Instructions for the task: Copy out the first line of the listing and every line after it, exactly, until you have copied the line containing "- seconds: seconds".

=== Begin Enclosure ===

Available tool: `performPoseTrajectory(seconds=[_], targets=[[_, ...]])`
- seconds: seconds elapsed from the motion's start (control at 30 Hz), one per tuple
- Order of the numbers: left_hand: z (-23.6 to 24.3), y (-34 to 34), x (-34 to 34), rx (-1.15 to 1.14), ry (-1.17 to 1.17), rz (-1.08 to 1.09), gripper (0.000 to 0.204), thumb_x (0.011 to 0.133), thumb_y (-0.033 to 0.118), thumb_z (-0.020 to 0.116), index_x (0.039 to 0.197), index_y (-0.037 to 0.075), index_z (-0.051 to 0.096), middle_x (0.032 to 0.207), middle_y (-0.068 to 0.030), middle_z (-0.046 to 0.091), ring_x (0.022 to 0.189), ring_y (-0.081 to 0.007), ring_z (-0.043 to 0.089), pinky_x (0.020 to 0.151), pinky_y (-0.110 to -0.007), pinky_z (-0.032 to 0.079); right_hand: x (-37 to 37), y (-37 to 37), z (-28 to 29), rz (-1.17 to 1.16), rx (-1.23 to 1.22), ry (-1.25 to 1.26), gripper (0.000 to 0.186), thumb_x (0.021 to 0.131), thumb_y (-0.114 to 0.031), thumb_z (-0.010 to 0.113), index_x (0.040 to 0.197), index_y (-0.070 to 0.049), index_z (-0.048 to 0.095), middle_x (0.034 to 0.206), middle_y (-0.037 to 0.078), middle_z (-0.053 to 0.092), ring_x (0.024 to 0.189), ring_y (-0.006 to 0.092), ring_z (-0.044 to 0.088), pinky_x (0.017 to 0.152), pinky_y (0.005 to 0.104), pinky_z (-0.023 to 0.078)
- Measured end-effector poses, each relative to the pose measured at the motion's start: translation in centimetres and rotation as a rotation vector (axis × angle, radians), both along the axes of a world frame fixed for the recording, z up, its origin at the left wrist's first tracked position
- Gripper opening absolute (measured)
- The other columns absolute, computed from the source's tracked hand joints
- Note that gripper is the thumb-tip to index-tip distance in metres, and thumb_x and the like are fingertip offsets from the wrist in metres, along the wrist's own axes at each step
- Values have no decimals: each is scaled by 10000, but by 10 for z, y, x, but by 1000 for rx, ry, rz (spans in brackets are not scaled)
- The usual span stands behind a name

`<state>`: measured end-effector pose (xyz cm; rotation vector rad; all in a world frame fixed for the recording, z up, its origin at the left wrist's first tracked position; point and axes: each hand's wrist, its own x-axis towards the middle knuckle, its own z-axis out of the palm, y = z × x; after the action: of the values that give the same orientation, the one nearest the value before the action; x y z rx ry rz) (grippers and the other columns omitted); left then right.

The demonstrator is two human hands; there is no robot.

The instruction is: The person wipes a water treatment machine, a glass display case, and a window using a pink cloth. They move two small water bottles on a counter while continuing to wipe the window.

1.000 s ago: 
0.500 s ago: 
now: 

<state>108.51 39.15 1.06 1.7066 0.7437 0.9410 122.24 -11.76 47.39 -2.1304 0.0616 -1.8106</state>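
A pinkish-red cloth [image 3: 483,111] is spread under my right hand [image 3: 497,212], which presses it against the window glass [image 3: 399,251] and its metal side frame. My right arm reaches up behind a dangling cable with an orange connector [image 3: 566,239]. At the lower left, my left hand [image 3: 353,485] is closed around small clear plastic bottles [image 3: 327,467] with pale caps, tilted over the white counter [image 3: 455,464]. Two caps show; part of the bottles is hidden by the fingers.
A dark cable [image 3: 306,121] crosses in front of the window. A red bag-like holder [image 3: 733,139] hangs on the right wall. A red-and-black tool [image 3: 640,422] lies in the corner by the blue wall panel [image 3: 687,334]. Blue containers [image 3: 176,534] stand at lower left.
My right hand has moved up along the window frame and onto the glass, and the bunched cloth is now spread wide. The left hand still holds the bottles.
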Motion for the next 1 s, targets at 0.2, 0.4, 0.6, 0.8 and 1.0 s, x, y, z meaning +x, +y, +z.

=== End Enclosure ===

Response:
Available tool: `performPoseTrajectory(seconds=[_], targets=[[_, ...]])`
- seconds: seconds elapsed from the motion's start (control at 30 Hz), one per tuple

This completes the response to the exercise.